STORED DATA>
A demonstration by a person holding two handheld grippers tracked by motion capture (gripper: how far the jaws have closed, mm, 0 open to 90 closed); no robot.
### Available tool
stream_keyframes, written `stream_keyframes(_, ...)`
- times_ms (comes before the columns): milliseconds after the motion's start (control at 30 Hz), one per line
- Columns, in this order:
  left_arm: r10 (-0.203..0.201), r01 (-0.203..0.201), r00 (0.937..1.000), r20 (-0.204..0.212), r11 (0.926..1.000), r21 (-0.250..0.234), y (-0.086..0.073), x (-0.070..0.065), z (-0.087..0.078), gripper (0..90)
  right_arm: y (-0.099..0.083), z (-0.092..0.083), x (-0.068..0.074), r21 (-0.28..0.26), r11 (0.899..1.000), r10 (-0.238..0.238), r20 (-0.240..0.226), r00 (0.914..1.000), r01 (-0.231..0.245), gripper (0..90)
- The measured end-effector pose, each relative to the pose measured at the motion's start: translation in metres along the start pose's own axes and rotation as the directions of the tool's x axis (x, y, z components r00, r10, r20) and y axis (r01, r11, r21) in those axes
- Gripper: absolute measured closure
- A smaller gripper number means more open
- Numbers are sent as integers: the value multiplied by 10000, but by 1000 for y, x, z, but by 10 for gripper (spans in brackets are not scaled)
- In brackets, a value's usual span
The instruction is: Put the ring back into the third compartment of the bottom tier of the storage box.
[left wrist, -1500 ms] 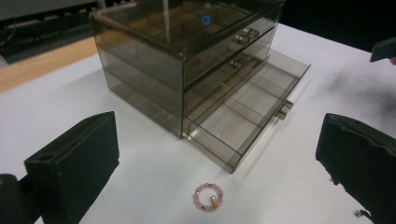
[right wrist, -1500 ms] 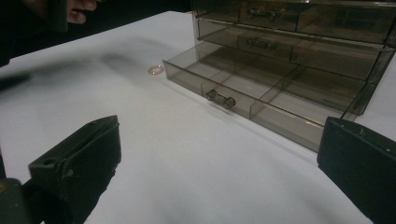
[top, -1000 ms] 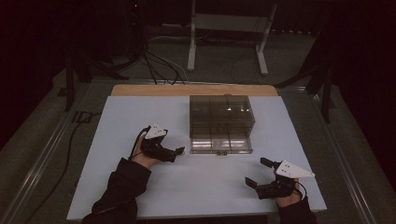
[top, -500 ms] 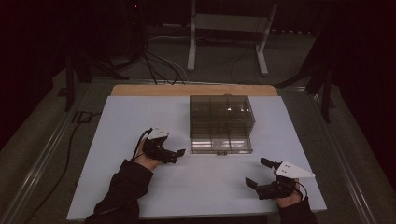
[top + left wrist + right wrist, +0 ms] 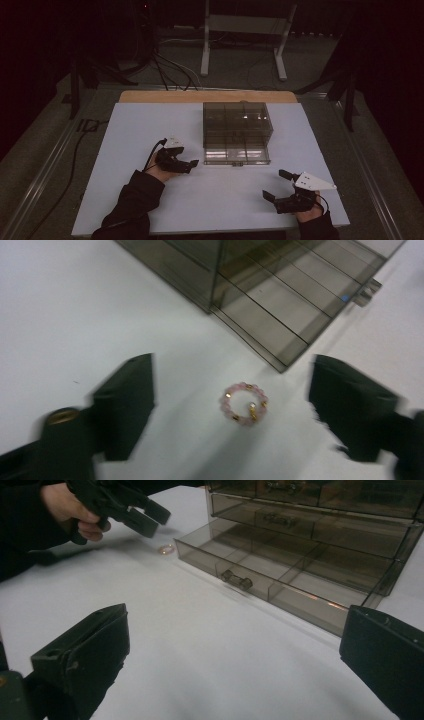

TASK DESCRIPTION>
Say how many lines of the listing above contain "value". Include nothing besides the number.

FINAL ANSWER>
2